Germany, where consumer prices have declined in recent months, reported a preliminary 0.4% YoY decline in the harmonized index on Tuesday. That matches the most pessimistic estimate from 30 economists and is far worse than expected. Consensus was looking for -0.1%.

The national print (-0.2%) is also worse than consensus and the lowest since January of 2015.

This is problematic for policymakers, who may well be compelled to ramp up purchases under the emergency pandemic QE program (PEPP) by year-end.

Speaking to European lawmakers on Monday, Lagarde reiterated that the central bank “stands ready to adjust all of its instruments, as appropriate”. That’s a boilerplate line, but she means it.

Bloc-wide inflation fell below zero for the first time in four years in August. A fresh read is due later this week. To me anyway, an expansion of the PEPP envelope seems like a foregone conclusion later this year. New containment protocols instituted across Europe to deal with rising virus cases are sure to weigh on activity. The drag is already showing up in PMIs.

“Ahead of the euro-area CPI data on Friday, the -0.3% headline YoY reading for Germany’s North-Rhine Westphalia is particularly troubling”, Bloomberg’s Richard Jones remarked on Tuesday, noting that “NRW is an economic powerhouse, with the highest GDP among all of Germany’s 16 states”.

In a quick take, ING writes that although the September fall in German inflation “is mainly the result of low energy prices and the VAT reduction… disinflation can easily turn into deflation”.

Lagarde declined to push back forcefully on currency strength earlier this month during the press conference following the September ECB meeting.
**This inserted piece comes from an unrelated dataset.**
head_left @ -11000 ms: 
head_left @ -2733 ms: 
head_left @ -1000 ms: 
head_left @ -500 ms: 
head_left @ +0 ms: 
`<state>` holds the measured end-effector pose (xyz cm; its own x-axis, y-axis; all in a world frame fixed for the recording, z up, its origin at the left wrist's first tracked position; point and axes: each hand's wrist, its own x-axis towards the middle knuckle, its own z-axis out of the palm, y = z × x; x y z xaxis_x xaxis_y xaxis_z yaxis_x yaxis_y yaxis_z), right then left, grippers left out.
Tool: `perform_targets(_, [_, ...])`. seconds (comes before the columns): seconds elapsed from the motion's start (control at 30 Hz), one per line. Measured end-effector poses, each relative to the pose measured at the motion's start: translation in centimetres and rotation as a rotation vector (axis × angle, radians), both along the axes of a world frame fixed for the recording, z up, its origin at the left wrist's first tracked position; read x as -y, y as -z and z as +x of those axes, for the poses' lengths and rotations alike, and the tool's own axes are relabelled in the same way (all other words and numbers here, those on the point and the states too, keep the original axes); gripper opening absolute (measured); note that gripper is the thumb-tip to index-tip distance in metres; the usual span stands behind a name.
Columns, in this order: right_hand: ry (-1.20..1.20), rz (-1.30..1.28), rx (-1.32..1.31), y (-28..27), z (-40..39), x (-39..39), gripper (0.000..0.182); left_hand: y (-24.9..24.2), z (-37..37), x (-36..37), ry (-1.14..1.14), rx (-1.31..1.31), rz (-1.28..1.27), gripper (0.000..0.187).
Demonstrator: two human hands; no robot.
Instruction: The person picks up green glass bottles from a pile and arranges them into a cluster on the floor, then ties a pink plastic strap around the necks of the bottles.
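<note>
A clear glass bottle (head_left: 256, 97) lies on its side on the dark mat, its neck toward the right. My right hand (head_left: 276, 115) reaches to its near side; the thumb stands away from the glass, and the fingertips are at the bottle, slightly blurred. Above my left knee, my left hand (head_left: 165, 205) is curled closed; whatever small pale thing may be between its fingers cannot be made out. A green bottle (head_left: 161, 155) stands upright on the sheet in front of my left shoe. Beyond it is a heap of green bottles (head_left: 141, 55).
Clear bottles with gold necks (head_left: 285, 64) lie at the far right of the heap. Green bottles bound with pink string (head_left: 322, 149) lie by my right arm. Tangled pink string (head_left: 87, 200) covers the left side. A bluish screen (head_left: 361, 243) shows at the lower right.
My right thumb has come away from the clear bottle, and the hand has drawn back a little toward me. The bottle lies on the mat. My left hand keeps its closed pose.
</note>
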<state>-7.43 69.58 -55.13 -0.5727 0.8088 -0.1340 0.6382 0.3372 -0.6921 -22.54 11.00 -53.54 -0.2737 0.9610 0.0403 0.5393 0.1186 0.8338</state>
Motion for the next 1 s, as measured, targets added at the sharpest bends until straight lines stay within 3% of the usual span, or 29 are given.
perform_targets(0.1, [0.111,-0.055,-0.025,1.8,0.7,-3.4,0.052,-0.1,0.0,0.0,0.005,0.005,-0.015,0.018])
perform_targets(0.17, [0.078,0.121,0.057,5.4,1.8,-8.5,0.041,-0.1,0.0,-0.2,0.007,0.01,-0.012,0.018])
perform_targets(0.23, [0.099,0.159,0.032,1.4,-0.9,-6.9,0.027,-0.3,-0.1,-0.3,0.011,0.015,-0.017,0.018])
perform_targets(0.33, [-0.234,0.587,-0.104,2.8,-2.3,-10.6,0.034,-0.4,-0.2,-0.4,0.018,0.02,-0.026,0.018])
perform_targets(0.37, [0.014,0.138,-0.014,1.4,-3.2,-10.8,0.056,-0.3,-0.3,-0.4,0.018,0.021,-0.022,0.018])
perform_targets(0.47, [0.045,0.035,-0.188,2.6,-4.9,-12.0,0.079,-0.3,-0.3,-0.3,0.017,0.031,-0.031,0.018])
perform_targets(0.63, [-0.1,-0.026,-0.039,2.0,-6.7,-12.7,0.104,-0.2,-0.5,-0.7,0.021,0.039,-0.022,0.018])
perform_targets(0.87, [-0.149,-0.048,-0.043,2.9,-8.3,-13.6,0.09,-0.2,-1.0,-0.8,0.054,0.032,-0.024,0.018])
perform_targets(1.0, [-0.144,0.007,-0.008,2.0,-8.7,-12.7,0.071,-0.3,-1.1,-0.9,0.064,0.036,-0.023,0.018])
Policymakers have since acknowledged the obvious — a stronger euro is, of course, an impediment.

A vaccine would help this situation, and, again, there’s more than a little nuance in the numbers out of Germany. But it’s not exactly as if the eurozone has a great track record when it comes to robust growth outcomes and on-target inflation.

ING’s Carsten Brzeski summed it up best: “This would not be the first time that falling prices, driven by one-off factors [combined] with economic uncertainty and increasing unemployment develop[ed] into a deflationary spiral”.